While you might find yourself wishing that you could just go to sleep and wake up after the holidays, that is not an option. The good news is that grief support during holidays is possible!
Here are some ideas which may help you face the challenges of the holidays.
Don't Isolate Yourself. It's normal and natural to feel lost and alone―but Don't Isolate―even if you have to force yourself to be with people and participate in everyday activities.
Don't misuse food or alcohol to cover up or push down your feelings. As children, when we were sad about something, we were often told, "Don't feel bad. Here have a cookie; you'll feel better." The cookie doesn't make the child feel better; it makes the child feel different. The real cause of your sadness is not resolved this way. When we get older, alcohol and drugs are used for the same wrong reasons - to mask feelings of sadness.
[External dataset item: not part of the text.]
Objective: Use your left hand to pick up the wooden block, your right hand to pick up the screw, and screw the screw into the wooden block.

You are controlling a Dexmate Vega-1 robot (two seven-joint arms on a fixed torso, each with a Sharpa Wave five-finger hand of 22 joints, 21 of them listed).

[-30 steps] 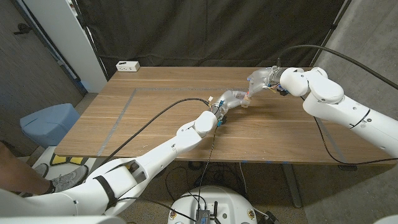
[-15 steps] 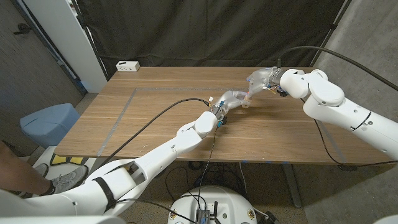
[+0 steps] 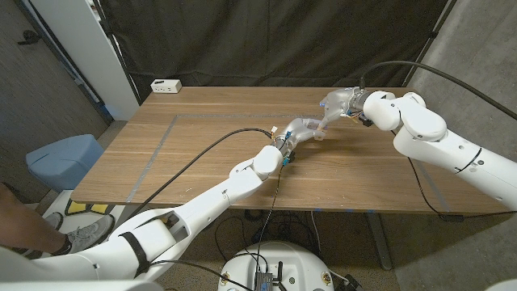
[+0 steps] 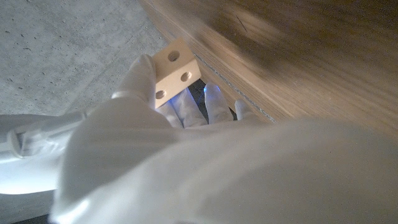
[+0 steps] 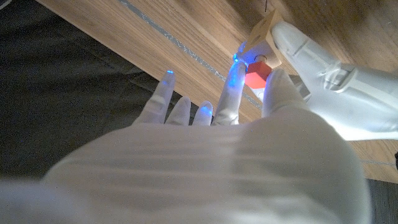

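L hand (image 4: 155, 118) held wooden block (image 4: 175, 70) holes outward so my R hand (image 5: 236, 112), pinching red screw (image 5: 255, 72), could thread it

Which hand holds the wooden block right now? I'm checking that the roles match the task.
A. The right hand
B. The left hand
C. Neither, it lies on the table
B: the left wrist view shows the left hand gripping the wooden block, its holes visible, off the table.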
Talk about your feelings, but don't expect a quick fix. It's essential to have someone you trust to talk to about your memories and the feelings they evoke. Ask a friend to listen to you and not try to fix you. You're sad, not broken, and you need to be heard.
While it's important to talk about your feelings, please don't dwell on them. Telling yourself the same sad story repeatedly is not helpful; it can establish and cement a relationship to your pain. It can be better to make a simple statement of how you feel in the moment. For example, say, "I just had a sad feeling of missing him/her."
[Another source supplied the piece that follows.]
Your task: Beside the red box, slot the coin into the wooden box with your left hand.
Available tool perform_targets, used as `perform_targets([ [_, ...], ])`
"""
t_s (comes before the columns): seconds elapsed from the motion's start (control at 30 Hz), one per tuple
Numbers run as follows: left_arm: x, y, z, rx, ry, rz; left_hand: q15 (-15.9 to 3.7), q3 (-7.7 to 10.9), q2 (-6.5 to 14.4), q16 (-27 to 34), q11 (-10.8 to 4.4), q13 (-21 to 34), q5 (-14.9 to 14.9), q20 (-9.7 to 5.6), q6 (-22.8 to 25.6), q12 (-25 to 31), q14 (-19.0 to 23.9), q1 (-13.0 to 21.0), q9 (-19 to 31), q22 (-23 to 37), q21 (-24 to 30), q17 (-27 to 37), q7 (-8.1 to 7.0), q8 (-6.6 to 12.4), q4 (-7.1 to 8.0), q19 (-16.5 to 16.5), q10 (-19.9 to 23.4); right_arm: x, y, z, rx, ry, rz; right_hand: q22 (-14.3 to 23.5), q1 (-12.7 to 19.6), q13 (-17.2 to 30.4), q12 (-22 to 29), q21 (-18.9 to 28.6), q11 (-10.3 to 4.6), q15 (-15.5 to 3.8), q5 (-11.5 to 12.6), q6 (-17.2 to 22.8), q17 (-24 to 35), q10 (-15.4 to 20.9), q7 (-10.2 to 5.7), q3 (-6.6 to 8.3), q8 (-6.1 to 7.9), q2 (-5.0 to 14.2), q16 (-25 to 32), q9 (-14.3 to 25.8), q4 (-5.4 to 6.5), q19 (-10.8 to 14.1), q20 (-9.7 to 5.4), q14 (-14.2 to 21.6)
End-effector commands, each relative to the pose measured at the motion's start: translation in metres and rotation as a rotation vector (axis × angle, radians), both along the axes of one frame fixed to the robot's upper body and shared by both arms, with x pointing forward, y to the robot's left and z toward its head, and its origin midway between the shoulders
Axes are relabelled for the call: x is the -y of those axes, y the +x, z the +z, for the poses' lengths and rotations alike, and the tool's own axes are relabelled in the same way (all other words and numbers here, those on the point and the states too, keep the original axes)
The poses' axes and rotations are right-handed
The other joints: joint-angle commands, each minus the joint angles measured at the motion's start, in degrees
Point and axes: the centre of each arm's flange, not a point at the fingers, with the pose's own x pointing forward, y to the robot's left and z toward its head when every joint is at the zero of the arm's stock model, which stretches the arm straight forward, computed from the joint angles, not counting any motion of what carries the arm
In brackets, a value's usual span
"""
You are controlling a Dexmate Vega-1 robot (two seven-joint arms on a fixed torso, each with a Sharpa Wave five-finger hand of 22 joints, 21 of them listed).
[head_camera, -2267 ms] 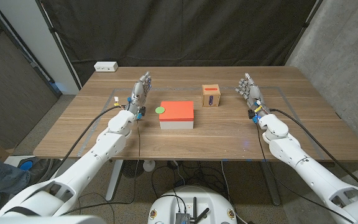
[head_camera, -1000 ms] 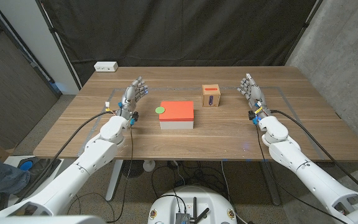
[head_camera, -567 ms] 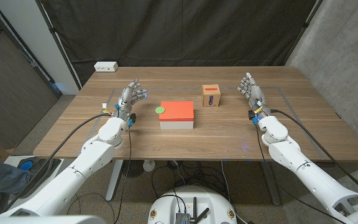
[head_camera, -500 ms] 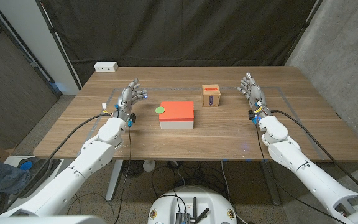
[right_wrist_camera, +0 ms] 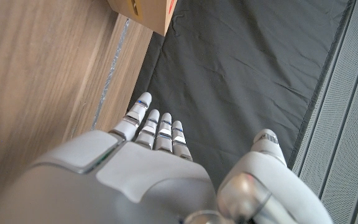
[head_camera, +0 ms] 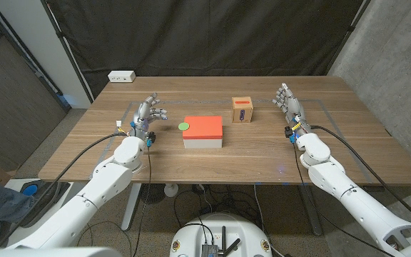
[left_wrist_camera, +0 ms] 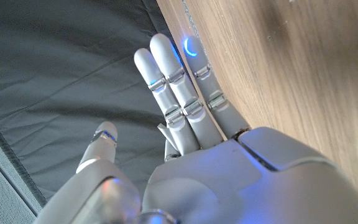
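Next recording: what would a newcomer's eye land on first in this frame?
Probably the red box at the table's middle, with a green coin lying at its left edge. Behind it to the right stands the small wooden box. The left hand and right hand flank them, fingers spread, holding nothing.

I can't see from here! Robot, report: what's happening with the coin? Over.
Both hands open: left hand, right hand. Green coin on red box, untouched. Wooden box waiting, nothing blocking.
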Motion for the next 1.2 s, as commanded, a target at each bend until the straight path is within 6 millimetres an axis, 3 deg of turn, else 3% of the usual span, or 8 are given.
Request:
perform_targets([
  [0.03,-0.001,-0.004,-0.007,-0.026,-0.014,0.072,-0.06,1.95,0.2,3.3,-1.67,5.7,0.2,-5.15,0.0,4.6,1.2,2.3,0.4,5.7,6.0,2.8,-0.36,-0.7,0.01,4.2,3.6,-0.005,-0.001,0.0,-0.001,-0.002,0.001,0.2,0.0,0.1,0.3,-0.2,-0.03,0.11,0.1,0.2,-0.1,0.6,0.02,0.25,0.26,0.46,0.4,0.2,-0.36,0.4,0.07,0.1],
  [0.1,-0.001,-0.004,-0.008,-0.027,-0.018,0.069,-0.07,2.34,0.1,4.1,-3.04,8.2,0.2,-5.49,-0.1,6.8,2.5,2.9,0.5,6.4,7.1,2.7,-0.53,-0.76,-0.08,5.3,4.1,-0.006,-0.001,0.0,-0.005,-0.003,-0.001,0.2,0.0,0.1,0.3,-0.3,0.1,0.21,0.1,0.2,-0.1,0.6,0.08,0.25,0.26,0.47,0.4,0.2,-0.39,0.4,0.06,0.1],
  [0.23,0.001,-0.002,-0.01,-0.039,-0.033,0.076,-0.05,2.79,-0.7,6.2,-4.16,12.1,0.2,-5.42,0.8,10.2,4.6,4.7,0.6,10.2,9.9,3.1,-0.73,-0.5,-0.42,5.4,4.1,-0.006,-0.002,-0.001,-0.009,-0.002,-0.004,0.2,0.0,0.0,0.3,-0.4,0.09,0.2,0.1,0.3,-0.2,0.7,0.11,0.27,0.3,0.49,0.4,0.2,-0.43,0.4,0.07,0.2],
  [0.3,0.001,-0.003,-0.011,-0.045,-0.028,0.083,-0.06,3.41,-2.1,9.2,-4.59,17.4,0.4,-5.28,2.5,15.3,5.5,7.3,0.7,19.4,16.1,3.9,-0.89,-0.39,-0.31,4.8,4.3,-0.007,-0.003,-0.001,-0.01,-0.003,-0.004,0.2,0.0,0.0,0.3,-0.5,0.15,0.12,0.1,0.3,-0.2,0.7,0.12,0.27,0.29,0.5,0.4,0.2,-0.45,0.4,0.08,0.2],
  [0.5,0.002,-0.008,-0.013,-0.061,-0.047,0.081,0.1,6.46,-2.9,17.7,-4.93,24.6,1.2,-5.39,6.8,23.1,6.3,11.3,0.8,31.6,24.4,9.7,-1.86,-0.16,-0.33,4.3,5.0,-0.01,-0.008,-0.002,-0.015,-0.009,-0.009,0.2,0.1,-0.1,0.3,-0.6,0.14,0.26,0.1,0.3,-0.3,0.7,0.11,0.27,0.27,0.5,0.4,0.2,-0.51,0.5,0.14,0.3],
  [0.77,0.0,-0.014,-0.017,-0.119,-0.083,0.03,0.23,12.38,-0.7,27.1,-4.93,28.6,3.6,-5.39,13.2,30.3,6.4,19.5,1.0,32.2,35.0,16.2,-3.76,0.31,-1.01,5.7,5.4,-0.015,-0.019,-0.002,-0.005,-0.011,-0.015,0.2,0.1,-0.2,0.4,-0.9,0.23,0.33,0.1,0.5,-0.4,0.9,0.02,0.28,0.29,0.5,0.4,0.3,-0.61,0.6,0.24,0.4],
  [0.97,-0.005,-0.021,-0.02,-0.137,-0.108,-0.002,0.3,13.14,-1.2,29.7,-4.91,28.6,4.6,-5.3,13.2,32.1,6.5,24.6,1.0,32.2,36.6,16.8,-3.97,-0.03,-1.56,6.5,5.6,-0.017,-0.024,-0.002,0.006,-0.009,-0.011,0.2,0.2,-0.2,0.4,-0.9,0.16,0.34,0.0,0.6,-0.4,1.1,0.0,0.29,0.29,0.5,0.4,0.3,-0.66,0.8,0.28,0.5],
  [1.2,-0.008,-0.029,-0.021,-0.176,-0.145,-0.044,0.3,11.88,-2.7,31.1,-4.9,27.8,4.9,-5.15,12.6,33.3,6.2,28.6,1.1,32.3,36.8,15.9,-3.43,-0.24,-1.09,6.8,5.2,-0.018,-0.026,-0.002,0.001,-0.005,-0.004,0.2,0.2,-0.2,0.5,-1.1,0.19,0.44,0.0,0.6,-0.5,1.3,-0.06,0.3,0.29,0.5,0.5,0.3,-0.71,0.8,0.4,0.6],
])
Time doesn't heal—actions do. The myth that time heals a broken heart is just that, a myth. Time passes, but it's the actions you take within time that can help you feel better.
You may find that the challenges of the holidays prompt you to want to start taking recovery action. Taking meaningful action to move through your loss's emotional pain will help prepare you for the next special day on the calendar. We would be honored to help you with that. Check out our various workshops and contact us for a free consultation.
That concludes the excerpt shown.